How to add screaming and sighing to your stress relief routine
There are many ways you can sigh and scream your way to less stress. Here’s a range of strategies to try, depending on what resonates with you.
Scream in safe spaces.
To avoid freaking out your family or next-door neighbors, consider screaming somewhere private.
According to Howes, you might yell:
- In the car
- While music is blaring
- Into a pillow
- In the wilderness
Feeling self-conscious about shouting? Howes suggests starting out with a moderate volume and then gradually cranking it up.
Use a scream box.
A scream box can serve as a kind of container for your big emotions. According to a piece on Moms.com:
“Metaphorically, it allows the user to scream their negative emotions into the box for the box to hold and contain rather than the person. The idea is that once these emotions are released from the person and into the box, the person can then breathe back in positive emotions.”
Scream boxes can also help to reduce some of your scream’s roar, so you’re not bothering—or scaring—others.
To make your scream box, simply:
- Find a narrow-ish box
- Cut a hole through the top (if it doesn’t already have one)
- Cover the box with blank paper
- Put in items that muffle sound, such as an old blanket or towel
- Decorate the box, so it feels most comforting
Sigh throughout the day.
Since sighing is a lot less disconcerting than screaming to the people around you, you can use it anywhere you like—your office, on the train, in line at the grocery store.
To get started, breathe in for a count of five through your mouth and then let out a sigh, says Maurya. But be sure not to overdo it. Excessive sighing may lead to hyperventilating.
When sighing intentionally, the key is to make sure it feels good.
Shake it out.
While screaming may help you unearth some serious emotions, you can also have fun with it. For example, shout while shaking your body—as in this “Tree Shake” exercise from Traditional Chinese Medicine. Maurya notes that according to this ancient practice, yelling is great for our lungs and liver.
Shout while you work out.
Exercise is an excellent way to ease stress. Research also shows that screaming or grunting can boost your power and performance as you move through your routine. For example, a 2021 study found that when college pitchers grunted, their overhead throwing velocity was higher than when they didn’t make a sound.

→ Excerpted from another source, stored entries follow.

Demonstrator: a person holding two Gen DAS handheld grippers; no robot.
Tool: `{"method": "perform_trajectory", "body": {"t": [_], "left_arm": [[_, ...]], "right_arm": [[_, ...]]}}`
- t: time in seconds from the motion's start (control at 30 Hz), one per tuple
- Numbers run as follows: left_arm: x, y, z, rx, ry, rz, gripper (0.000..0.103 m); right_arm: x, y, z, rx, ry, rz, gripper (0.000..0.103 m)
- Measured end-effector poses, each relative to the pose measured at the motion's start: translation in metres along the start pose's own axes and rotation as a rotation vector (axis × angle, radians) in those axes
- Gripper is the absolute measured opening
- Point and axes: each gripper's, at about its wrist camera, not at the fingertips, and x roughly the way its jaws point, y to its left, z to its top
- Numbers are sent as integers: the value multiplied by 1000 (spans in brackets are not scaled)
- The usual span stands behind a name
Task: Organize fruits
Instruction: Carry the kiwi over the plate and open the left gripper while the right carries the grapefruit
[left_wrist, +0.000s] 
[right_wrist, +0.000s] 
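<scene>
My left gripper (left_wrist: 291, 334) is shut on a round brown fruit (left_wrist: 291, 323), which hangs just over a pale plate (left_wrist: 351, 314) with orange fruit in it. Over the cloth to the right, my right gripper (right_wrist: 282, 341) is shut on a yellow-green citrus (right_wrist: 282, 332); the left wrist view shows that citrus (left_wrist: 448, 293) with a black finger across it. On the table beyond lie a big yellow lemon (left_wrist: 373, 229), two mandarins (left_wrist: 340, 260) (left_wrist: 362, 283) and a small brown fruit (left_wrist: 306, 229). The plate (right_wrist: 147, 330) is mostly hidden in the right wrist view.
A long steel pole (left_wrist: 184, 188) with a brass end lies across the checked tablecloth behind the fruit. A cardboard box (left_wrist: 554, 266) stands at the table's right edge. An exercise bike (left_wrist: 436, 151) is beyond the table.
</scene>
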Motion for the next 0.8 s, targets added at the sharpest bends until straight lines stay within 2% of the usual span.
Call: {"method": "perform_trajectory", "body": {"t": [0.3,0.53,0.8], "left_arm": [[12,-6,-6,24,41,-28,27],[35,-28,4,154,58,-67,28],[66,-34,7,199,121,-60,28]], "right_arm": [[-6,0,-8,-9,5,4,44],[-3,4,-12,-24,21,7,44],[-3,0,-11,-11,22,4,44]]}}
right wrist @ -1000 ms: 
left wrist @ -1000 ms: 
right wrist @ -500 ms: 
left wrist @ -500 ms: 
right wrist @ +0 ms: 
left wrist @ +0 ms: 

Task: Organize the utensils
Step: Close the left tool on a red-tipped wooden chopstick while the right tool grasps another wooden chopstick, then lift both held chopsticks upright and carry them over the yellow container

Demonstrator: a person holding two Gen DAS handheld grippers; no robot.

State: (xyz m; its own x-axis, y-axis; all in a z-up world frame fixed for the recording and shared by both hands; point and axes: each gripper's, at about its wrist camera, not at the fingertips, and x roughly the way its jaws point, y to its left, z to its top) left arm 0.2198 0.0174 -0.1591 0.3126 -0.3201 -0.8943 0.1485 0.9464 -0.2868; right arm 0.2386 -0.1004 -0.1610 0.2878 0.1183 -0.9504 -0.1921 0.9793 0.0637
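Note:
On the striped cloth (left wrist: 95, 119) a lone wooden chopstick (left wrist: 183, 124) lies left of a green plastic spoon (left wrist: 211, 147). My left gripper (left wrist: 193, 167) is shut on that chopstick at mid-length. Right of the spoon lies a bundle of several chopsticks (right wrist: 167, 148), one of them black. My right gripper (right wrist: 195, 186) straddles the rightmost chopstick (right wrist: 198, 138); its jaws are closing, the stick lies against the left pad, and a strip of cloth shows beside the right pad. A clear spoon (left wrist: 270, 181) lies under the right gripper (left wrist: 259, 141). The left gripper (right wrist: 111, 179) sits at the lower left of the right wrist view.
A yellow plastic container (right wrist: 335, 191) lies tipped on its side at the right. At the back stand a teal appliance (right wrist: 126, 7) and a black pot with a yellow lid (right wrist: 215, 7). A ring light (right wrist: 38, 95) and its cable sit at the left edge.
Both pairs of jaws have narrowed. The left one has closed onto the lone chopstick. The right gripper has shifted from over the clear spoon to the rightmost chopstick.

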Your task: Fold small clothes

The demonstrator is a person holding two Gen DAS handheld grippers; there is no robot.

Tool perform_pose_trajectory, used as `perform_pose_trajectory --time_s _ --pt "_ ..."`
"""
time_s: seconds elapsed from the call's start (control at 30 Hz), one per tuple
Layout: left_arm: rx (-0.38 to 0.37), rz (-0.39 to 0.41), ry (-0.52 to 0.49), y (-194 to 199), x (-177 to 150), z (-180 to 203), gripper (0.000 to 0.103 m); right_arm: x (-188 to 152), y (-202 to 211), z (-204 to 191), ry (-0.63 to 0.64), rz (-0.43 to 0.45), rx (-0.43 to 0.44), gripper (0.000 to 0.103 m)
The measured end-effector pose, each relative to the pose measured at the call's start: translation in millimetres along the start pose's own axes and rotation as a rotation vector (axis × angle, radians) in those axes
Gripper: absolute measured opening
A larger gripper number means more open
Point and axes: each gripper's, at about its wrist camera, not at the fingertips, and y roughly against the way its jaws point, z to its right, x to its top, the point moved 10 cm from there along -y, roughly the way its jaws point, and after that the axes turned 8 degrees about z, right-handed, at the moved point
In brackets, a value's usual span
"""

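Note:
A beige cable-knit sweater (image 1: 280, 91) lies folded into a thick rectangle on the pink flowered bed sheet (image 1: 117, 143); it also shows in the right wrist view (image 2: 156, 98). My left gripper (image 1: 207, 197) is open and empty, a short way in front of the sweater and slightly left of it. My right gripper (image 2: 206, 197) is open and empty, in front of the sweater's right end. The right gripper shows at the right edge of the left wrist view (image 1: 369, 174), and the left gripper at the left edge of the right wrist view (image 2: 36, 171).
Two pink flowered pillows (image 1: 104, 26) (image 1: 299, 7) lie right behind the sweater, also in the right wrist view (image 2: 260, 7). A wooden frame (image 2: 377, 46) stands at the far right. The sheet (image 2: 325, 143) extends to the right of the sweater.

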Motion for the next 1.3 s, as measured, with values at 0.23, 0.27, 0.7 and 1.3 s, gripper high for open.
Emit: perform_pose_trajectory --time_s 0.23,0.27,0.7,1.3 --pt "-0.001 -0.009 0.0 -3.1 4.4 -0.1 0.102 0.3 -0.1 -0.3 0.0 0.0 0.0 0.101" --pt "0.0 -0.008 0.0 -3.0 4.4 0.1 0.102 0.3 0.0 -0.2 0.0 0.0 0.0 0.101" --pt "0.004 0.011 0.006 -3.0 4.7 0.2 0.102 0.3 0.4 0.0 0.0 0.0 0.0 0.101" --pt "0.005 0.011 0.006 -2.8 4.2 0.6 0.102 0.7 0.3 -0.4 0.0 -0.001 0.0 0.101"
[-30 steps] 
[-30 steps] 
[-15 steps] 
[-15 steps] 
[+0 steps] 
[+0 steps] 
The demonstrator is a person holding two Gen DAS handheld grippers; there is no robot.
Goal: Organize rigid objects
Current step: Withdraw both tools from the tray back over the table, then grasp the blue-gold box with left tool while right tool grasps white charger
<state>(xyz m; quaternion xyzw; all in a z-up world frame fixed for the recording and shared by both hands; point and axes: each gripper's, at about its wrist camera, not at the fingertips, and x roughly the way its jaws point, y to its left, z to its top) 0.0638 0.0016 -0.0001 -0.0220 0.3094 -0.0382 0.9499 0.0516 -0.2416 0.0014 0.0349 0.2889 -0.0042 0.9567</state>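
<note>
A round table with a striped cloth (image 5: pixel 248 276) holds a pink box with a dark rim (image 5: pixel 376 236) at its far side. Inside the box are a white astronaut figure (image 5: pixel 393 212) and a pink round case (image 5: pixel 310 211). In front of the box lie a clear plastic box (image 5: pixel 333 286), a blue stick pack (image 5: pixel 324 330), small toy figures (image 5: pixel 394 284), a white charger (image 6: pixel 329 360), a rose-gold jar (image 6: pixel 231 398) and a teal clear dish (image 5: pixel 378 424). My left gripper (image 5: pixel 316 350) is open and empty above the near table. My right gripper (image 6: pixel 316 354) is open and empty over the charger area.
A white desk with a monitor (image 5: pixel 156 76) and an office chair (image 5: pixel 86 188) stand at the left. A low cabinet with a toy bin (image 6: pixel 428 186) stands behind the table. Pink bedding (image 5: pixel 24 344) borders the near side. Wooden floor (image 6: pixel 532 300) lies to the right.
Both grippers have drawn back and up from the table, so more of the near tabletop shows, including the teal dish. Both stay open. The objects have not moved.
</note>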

Performing lower impact activities or de-stressing with yoga? Consider sighing instead.
Add other tools.
Again, think of screaming as the first step in your stress-reducing routine. What other steps can you take to delve deeper and find more lasting relief?
You might journal, talk to a friend, or work with a therapist to identify why you’re so frustrated and what helpful actions you can take, says Howes.
The bottom line
Screaming and sighing won’t cure your stress. But they can help you release pent-up emotions, realize the gravity of what’s going on, and receive some physiological relief.
Use screaming and sighing as short-term strategies to reduce stress—and as catalysts to discover and implement more long-term solutions.